Un menu végétarien pour tous
Actuellement, les cantines scolaires offrent un menu végétarien chaque semaine depuis une expérimentation lancée en novembre 2019. L'objectif est de diversifier les sources de protéines pour les enfants qui ne consomment pas de viande ou de poisson.
Avec cette nouvelle législation, les cantines qui proposent déjà plusieurs choix doivent obligatoirement inclure un menu végétarien au moins une fois par semaine. De plus, les collectivités volontaires peuvent tester un menu végétarien quotidien, renforçant ainsi la diversité alimentaire.
Les enjeux des menus végétariens
Selon une enquête menée par Greenpeace et l'Association végétarienne de France, les repas végétariens sont souvent moins coûteux, permettant l'utilisation de matières premières de meilleure qualité, comme des ingrédients bio. De plus, ces menus contribuent à lutter contre le gaspillage alimentaire, une problématique majeure dans les cantines. En effet, la viande représente près de 50 % des pertes alimentaires dans ce secteur.
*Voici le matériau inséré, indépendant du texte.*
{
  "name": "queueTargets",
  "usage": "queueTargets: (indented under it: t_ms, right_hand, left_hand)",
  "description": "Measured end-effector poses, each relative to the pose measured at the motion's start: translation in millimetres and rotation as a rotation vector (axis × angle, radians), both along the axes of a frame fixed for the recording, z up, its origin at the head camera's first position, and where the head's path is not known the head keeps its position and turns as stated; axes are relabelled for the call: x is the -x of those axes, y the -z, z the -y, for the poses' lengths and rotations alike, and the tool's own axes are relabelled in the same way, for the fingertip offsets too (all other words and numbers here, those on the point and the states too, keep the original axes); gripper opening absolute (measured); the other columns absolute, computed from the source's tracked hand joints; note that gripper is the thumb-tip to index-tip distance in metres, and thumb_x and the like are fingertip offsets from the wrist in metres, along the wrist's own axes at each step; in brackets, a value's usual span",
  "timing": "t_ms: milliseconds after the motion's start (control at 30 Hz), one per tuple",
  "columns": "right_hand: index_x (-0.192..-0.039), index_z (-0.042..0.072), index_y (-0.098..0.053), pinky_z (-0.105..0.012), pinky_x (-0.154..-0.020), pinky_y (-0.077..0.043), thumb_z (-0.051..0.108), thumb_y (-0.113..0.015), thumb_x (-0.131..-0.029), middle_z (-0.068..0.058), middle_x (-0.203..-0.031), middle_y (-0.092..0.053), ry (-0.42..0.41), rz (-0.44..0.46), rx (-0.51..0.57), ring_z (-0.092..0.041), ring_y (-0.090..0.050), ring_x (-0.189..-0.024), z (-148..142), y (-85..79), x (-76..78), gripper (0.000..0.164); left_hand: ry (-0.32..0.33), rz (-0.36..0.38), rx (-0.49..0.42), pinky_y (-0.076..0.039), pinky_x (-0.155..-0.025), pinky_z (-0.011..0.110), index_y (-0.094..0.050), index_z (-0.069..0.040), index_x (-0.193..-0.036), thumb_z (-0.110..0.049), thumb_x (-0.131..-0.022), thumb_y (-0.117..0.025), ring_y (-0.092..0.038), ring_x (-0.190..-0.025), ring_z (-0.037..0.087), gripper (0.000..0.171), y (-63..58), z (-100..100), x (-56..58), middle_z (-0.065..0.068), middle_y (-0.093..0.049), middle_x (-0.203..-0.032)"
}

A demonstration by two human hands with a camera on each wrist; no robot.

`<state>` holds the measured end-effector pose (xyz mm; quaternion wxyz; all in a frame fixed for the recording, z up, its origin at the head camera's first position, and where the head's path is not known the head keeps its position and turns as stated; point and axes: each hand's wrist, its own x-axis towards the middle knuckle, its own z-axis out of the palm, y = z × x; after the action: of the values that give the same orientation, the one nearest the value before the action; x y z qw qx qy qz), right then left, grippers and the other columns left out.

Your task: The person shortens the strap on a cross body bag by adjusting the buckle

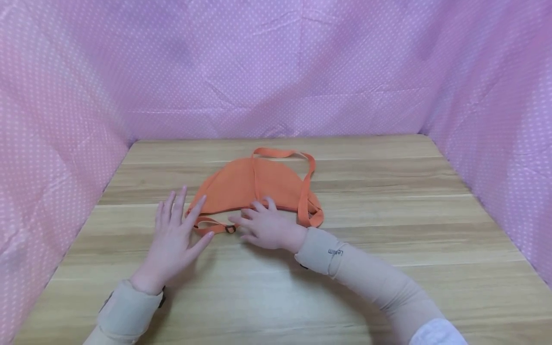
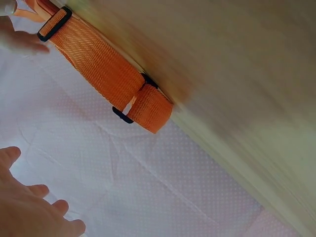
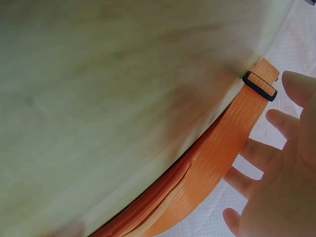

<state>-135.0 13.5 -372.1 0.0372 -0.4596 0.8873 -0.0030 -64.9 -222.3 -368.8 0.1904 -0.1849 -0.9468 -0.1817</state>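
An orange half-moon shoulder bag (image 1: 235, 187) lies on the wooden table, its zipped straight edge towards me. My left hand (image 1: 172, 239) hovers by the bag's left corner with fingers spread. My right hand (image 1: 271, 227) is over the middle of the zipped edge, fingers apart and slightly bent; whether the fingertips touch the cloth cannot be told. Between the hands lies a strap end with a dark buckle (image 1: 230, 229). In the left wrist view the orange strap (image 2: 98, 64) passes through black sliders, beyond my fingers (image 2: 47, 190). In the right wrist view, fingers (image 3: 259, 153) appear beside the strap.
A longer strap loop (image 1: 311, 165) runs from behind the bag round to its right corner. Pink dotted cloth (image 1: 276, 72) hangs behind and at both sides of the table (image 1: 388, 287).
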Motion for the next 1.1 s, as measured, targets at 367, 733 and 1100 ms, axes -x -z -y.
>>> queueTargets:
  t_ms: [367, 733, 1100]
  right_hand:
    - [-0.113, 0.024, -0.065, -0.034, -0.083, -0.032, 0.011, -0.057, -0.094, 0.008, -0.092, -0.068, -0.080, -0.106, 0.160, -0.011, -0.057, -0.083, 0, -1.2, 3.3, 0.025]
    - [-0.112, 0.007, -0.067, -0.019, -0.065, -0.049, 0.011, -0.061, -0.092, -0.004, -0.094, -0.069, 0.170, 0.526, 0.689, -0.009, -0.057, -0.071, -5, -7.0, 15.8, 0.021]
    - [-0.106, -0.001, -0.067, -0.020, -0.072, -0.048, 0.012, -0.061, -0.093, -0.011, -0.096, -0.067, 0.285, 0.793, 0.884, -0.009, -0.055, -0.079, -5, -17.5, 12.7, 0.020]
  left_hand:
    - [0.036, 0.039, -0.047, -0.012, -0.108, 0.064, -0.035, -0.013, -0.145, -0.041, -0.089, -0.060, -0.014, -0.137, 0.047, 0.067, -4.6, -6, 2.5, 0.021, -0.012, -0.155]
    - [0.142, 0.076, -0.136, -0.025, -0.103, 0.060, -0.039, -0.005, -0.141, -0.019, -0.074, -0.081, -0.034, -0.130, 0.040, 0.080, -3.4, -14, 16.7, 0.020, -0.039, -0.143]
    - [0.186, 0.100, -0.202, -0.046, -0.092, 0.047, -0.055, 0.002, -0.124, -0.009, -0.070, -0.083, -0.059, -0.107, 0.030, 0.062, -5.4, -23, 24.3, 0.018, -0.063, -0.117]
L'étude indique que 20 % des consommateurs de restauration collective préfèrent opter pour un repas sans viande ou poisson lorsqu'ils en ont la possibilité. D'un point de vue environnemental, l'adoption systématique de repas végétariens pourrait réduire les émissions de CO2 de 1,35 million de tonnes.
Ces initiatives visent à répondre à des préoccupations écologiques tout en améliorant la qualité des repas offerts aux jeunes.
Sources : Greenpeace, Ministère de la Transition écologique.